Ma riavvolgiamo il nastro. I fatti contestati risalgono al periodo compreso dall'autunno del 2013 e alla primavera del 2019. Lasso di tempo nel quale, secondo quanto ricostruito dalla Procura, l'imputato avrebbe costretto l'ultranovantenne a rimanere segregato nel maniero di famiglia sito in una valle trentina, senza poter vedere né gli altri congiunti - a partire dalla moglie e dall'altra figlia, causando loro grandi sofferenze - né amici o altre persone, limitandone non solo la libertà di movimento ma anche le più semplici comunicazioni.

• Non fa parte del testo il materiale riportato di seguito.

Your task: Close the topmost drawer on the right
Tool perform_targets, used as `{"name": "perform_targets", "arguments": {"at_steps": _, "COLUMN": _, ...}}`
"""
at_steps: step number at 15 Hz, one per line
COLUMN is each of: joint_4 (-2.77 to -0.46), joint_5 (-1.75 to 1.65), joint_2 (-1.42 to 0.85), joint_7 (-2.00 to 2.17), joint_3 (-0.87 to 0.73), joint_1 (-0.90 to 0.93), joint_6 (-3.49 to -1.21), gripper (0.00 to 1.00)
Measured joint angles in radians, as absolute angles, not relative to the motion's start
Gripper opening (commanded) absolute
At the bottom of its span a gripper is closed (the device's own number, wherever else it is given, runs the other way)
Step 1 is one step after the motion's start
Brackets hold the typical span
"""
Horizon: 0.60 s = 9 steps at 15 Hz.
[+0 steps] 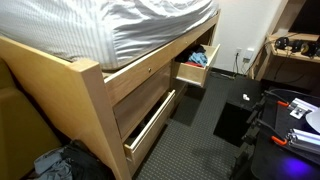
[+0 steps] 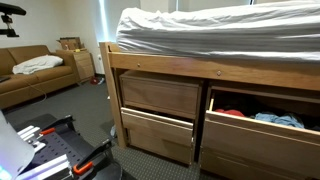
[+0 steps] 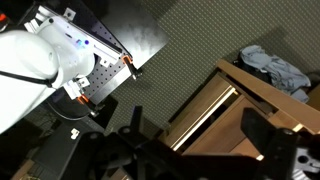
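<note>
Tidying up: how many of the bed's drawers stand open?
2: the top drawer holding clothes, and the lower drawer in the neighbouring column, partly out. More may be hidden.

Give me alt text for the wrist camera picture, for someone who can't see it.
The open pincer hangs above dark carpet, close to a light wooden drawer pulled slightly out of the bed frame. A heap of blue-grey clothes lies past the frame's corner at upper right, and the robot's white base fills the left.

Pale matt wood drawer (image 2: 262, 128) fronts
</note>
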State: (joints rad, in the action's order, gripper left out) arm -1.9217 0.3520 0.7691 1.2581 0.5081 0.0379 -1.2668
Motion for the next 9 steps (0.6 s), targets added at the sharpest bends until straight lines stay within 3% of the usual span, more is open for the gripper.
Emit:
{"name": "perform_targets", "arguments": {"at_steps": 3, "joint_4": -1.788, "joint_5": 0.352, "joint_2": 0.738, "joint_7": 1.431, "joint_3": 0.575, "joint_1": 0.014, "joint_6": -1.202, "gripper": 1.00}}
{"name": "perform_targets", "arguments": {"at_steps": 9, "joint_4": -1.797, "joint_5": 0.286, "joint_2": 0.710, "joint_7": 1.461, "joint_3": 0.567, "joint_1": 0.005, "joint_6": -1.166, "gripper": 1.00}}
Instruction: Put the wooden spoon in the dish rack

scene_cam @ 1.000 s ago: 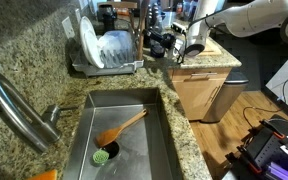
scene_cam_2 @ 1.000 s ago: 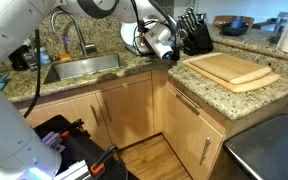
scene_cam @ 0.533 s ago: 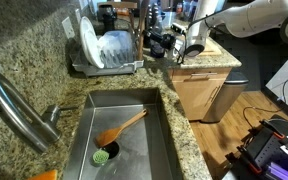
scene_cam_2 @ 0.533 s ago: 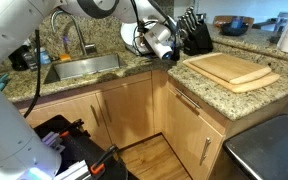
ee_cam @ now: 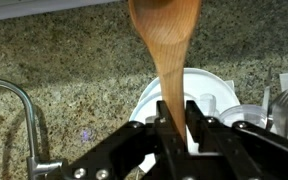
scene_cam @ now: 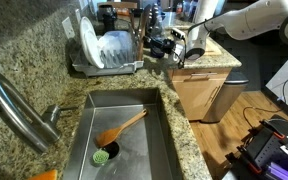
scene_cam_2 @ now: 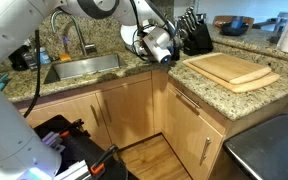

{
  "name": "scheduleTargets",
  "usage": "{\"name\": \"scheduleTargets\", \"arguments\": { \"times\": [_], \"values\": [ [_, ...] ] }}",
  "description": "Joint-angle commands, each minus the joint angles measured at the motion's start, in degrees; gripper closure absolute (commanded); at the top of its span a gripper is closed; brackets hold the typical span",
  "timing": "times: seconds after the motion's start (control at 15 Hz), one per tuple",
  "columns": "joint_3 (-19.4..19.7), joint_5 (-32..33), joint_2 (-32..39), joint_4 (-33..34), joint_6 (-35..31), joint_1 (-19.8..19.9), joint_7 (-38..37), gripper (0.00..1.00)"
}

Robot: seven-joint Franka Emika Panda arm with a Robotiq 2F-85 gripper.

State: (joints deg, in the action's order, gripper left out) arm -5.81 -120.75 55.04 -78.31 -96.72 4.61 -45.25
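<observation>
Since the gripper (ee_cam: 181,118) clamps the wooden spoon (ee_cam: 167,45) low on its handle, with the broad bowl standing far out beyond the jaws, the likeliest fault is a pivot or slide of the handle within the grip. That would leave the spoon pointing off line as it meets the wires. Further out, the white plates (ee_cam: 206,88) stacked in the dish rack (scene_cam: 109,68) lie directly behind the spoon in the wrist view. A straight advance could drive the bowl against them, knocking a plate or stalling the spoon short of a free slot. A release made before the spoon rests between wires would probably drop it onto the granite counter (scene_cam: 199,62) or off its edge. Tool: jaws pressed together on the spoon's handle, one on either side, nothing else touched; both exterior views place the gripper near the rack's end. Farthest from the tool, a second wooden spoon (scene_cam: 121,127) lies in the sink (scene_cam: 149,140) near a green brush (scene_cam: 104,153), and may cause doubt as to which item is meant.
</observation>
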Motion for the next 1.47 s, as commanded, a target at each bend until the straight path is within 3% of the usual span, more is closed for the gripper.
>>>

Secondo l'accusa, in base a elementi raccolti anche dalle forze dell'ordine nel corso di una perquisizione nella struttura, il quarantenne avrebbe messo in atto condotte omissive delle cure igieniche e mediche di cui il padre necessitava, spesso non curandosi neppure che la temperatura all'interno dei locali del castello fosse adeguata.
Il tutto per escludere gli altri familiari non solo dalla gestione del patrimonio di famiglia ma anche da eventuali lasciti. Per questo la pm Maria Colpani aveva chiesto una pena pari a 5 anni. Impianto accusatorio che però, in secondo grado, non ha retto.